Even if the data beneath seems repetitive, write it all out again exactly.

[Given records]

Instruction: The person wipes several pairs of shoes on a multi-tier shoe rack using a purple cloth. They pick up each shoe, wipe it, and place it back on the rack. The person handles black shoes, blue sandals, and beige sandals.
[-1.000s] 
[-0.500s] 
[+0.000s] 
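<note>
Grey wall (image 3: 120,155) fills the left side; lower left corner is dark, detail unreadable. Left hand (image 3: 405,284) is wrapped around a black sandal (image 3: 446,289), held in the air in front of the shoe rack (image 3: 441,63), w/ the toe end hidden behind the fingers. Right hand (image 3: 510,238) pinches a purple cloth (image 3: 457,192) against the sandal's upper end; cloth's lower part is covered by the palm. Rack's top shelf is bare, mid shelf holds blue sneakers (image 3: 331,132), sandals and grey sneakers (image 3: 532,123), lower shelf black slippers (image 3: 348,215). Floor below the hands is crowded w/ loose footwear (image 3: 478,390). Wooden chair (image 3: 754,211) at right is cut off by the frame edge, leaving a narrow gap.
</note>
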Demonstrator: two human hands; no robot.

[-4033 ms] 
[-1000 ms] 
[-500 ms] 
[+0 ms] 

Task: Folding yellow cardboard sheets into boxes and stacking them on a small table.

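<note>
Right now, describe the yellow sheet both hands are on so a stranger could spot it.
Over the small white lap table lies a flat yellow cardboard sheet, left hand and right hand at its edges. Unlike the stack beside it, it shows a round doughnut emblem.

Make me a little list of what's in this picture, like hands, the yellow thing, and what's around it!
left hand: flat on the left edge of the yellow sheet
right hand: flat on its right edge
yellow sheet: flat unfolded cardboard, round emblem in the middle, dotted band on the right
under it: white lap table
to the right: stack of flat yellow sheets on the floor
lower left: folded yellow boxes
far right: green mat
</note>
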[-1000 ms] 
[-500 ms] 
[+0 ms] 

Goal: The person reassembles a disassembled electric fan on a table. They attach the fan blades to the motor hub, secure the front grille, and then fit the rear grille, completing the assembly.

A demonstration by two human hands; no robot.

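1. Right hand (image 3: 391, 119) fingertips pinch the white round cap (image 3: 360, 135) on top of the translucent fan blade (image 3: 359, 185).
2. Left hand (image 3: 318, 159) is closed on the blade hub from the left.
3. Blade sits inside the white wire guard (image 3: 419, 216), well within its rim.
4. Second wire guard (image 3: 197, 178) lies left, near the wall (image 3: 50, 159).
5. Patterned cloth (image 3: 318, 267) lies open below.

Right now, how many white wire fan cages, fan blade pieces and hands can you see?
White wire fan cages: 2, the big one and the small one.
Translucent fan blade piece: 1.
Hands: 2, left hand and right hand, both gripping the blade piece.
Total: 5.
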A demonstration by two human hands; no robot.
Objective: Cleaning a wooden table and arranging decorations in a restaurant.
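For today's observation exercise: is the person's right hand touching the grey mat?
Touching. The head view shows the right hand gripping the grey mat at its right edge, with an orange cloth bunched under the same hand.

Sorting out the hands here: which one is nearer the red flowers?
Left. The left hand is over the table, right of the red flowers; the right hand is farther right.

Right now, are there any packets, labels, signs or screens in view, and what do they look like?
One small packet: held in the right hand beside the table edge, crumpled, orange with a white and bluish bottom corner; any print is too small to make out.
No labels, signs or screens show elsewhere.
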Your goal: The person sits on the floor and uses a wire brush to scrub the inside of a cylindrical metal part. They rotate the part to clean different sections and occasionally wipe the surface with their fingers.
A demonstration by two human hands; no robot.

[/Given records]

**Completed task:**
Instruction: The person wipes several pairs of shoes on a multi-tier shoe rack using a purple cloth. They pick up each shoe, wipe it, and place it back on the rack. The person handles black shoes, blue sandals, and beige sandals.
[-1.000s] 
[-0.500s] 
[+0.000s] 
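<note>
Grey wall (image 3: 120,155) fills the left side; lower left corner is dark, detail unreadable. Left hand (image 3: 405,284) is wrapped around a black sandal (image 3: 446,289), held in the air in front of the shoe rack (image 3: 441,63), w/ the toe end hidden behind the fingers. Right hand (image 3: 510,238) pinches a purple cloth (image 3: 457,192) against the sandal's upper end; cloth's lower part is covered by the palm. Rack's top shelf is bare, mid shelf holds blue sneakers (image 3: 331,132), sandals and grey sneakers (image 3: 532,123), lower shelf black slippers (image 3: 348,215). Floor below the hands is crowded w/ loose footwear (image 3: 478,390). Wooden chair (image 3: 754,211) at right is cut off by the frame edge, leaving a narrow gap.
</note>
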Demonstrator: two human hands; no robot.

[-4033 ms] 
[-1000 ms] 
[-500 ms] 
[+0 ms] 

Task: Folding yellow cardboard sheets into boxes and stacking them on a small table.

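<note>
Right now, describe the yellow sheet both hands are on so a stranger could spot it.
Over the small white lap table lies a flat yellow cardboard sheet, left hand and right hand at its edges. Unlike the stack beside it, it shows a round doughnut emblem.

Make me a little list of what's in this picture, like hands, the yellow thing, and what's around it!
left hand: flat on the left edge of the yellow sheet
right hand: flat on its right edge
yellow sheet: flat unfolded cardboard, round emblem in the middle, dotted band on the right
under it: white lap table
to the right: stack of flat yellow sheets on the floor
lower left: folded yellow boxes
far right: green mat
</note>
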[-1000 ms] 
[-500 ms] 
[+0 ms] 

Goal: The person reassembles a disassembled electric fan on a table. They attach the fan blades to the motor hub, secure the front grille, and then fit the rear grille, completing the assembly.

A demonstration by two human hands; no robot.

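1. Right hand (image 3: 391, 119) fingertips pinch the white round cap (image 3: 360, 135) on top of the translucent fan blade (image 3: 359, 185).
2. Left hand (image 3: 318, 159) is closed on the blade hub from the left.
3. Blade sits inside the white wire guard (image 3: 419, 216), well within its rim.
4. Second wire guard (image 3: 197, 178) lies left, near the wall (image 3: 50, 159).
5. Patterned cloth (image 3: 318, 267) lies open below.

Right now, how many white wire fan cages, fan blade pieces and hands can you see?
White wire fan cages: 2, the big one and the small one.
Translucent fan blade piece: 1.
Hands: 2, left hand and right hand, both gripping the blade piece.
Total: 5.
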A demonstration by two human hands; no robot.
Objective: Cleaning a wooden table and arranging decorations in a restaurant.
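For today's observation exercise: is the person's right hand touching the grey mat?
Touching. The head view shows the right hand gripping the grey mat at its right edge, with an orange cloth bunched under the same hand.

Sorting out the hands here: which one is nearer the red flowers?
Left. The left hand is over the table, right of the red flowers; the right hand is farther right.

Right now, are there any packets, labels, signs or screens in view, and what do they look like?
One small packet: held in the right hand beside the table edge, crumpled, orange with a white and bluish bottom corner; any print is too small to make out.
No labels, signs or screens show elsewhere.
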Your goal: The person sits on the floor and uses a wire brush to scrub the inside of a cylindrical metal part. They rotate the part to clean different sections and occasionally wipe the surface with their fingers.
A demonstration by two human hands; no robot.

Work on this exercise is finished.